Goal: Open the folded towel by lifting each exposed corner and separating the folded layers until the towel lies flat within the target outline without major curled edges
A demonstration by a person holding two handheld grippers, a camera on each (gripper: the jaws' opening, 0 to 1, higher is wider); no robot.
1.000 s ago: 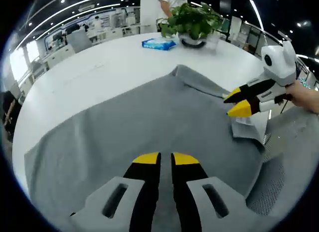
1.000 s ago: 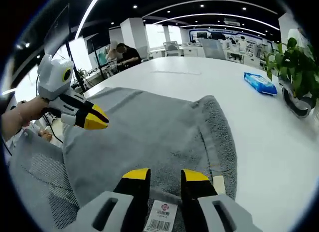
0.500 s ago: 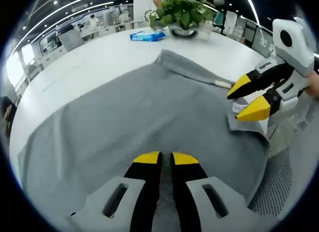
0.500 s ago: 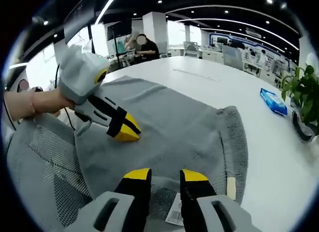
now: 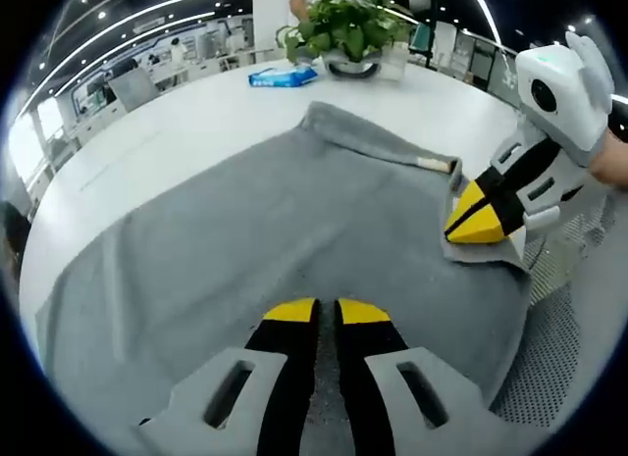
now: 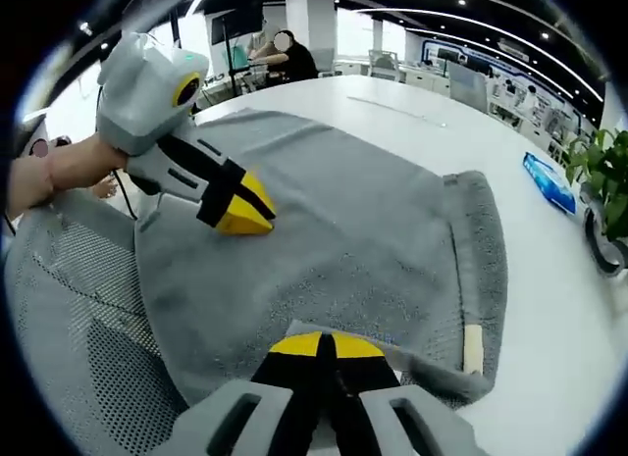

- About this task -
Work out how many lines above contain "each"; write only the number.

- Answer to this task -
2